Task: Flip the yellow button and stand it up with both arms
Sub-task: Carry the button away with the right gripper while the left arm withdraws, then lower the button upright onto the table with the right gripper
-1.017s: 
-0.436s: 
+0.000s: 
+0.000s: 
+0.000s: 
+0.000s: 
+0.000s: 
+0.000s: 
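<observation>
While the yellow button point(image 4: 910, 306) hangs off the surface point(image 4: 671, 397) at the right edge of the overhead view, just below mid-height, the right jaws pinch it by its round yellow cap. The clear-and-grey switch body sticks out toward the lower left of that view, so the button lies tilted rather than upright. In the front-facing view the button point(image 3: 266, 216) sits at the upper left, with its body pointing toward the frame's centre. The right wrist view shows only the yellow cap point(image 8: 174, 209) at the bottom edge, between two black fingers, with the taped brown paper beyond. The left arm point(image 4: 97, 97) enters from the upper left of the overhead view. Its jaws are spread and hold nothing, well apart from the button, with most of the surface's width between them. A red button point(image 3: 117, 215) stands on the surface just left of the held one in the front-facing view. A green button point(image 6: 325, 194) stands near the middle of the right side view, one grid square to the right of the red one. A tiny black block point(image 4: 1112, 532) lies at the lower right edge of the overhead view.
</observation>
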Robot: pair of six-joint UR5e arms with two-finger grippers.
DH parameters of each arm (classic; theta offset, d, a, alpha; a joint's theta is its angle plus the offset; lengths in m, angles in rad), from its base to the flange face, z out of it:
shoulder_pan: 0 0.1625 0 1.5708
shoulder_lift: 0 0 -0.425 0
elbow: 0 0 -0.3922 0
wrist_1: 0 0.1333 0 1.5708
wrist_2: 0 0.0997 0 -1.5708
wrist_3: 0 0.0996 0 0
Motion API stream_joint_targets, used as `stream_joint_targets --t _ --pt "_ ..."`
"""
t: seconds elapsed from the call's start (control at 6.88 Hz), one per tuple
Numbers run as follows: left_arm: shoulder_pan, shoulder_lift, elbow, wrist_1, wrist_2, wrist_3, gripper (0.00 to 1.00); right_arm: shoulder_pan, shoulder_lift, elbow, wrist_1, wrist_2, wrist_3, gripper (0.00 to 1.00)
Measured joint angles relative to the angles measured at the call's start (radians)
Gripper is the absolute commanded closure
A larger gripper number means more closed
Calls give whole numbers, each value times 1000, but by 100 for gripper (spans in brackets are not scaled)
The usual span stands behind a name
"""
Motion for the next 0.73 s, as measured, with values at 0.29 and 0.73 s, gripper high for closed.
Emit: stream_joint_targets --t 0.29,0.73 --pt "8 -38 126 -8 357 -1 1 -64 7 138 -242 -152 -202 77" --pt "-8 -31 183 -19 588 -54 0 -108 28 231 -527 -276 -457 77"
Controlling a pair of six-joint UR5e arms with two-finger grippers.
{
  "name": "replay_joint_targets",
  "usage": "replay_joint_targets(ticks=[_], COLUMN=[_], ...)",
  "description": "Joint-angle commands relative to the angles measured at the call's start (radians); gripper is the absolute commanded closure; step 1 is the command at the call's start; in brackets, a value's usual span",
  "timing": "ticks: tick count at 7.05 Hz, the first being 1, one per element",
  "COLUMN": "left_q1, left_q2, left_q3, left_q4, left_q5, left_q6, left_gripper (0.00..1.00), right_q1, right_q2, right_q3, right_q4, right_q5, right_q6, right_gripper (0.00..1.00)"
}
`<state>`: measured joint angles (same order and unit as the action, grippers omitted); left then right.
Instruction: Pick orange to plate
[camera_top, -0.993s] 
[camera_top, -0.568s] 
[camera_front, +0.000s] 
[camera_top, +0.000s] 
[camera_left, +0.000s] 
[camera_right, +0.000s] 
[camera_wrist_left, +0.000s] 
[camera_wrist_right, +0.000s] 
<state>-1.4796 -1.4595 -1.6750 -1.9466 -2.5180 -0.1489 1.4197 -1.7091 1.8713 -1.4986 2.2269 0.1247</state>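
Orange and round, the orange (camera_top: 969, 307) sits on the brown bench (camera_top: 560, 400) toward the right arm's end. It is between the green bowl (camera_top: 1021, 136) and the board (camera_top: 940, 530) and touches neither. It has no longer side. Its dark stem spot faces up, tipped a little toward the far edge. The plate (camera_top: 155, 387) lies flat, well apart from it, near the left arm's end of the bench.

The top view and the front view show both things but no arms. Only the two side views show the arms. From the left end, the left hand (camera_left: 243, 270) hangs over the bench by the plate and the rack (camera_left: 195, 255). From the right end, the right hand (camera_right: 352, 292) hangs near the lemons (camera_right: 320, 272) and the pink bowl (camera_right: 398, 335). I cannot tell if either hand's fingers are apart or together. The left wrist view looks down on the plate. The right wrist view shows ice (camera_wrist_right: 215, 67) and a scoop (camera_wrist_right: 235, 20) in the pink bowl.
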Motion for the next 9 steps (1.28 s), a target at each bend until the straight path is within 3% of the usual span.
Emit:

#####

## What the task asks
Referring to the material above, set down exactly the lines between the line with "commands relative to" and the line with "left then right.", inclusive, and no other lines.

## Task answer
  "description": "Joint-angle commands relative to the angles measured at the call's start (radians); gripper is the absolute commanded closure; step 1 is the command at the call's start; in brackets, a value's usual span",
  "timing": "ticks: tick count at 7.05 Hz, the first being 1, one per element",
  "COLUMN": "left_q1, left_q2, left_q3, left_q4, left_q5, left_q6, left_gripper (0.00..1.00), right_q1, right_q2, right_q3, right_q4, right_q5, right_q6, right_gripper (0.00..1.00)"
}
`<state>`: measured joint angles (same order and unit as the action, grippers omitted); left then right.

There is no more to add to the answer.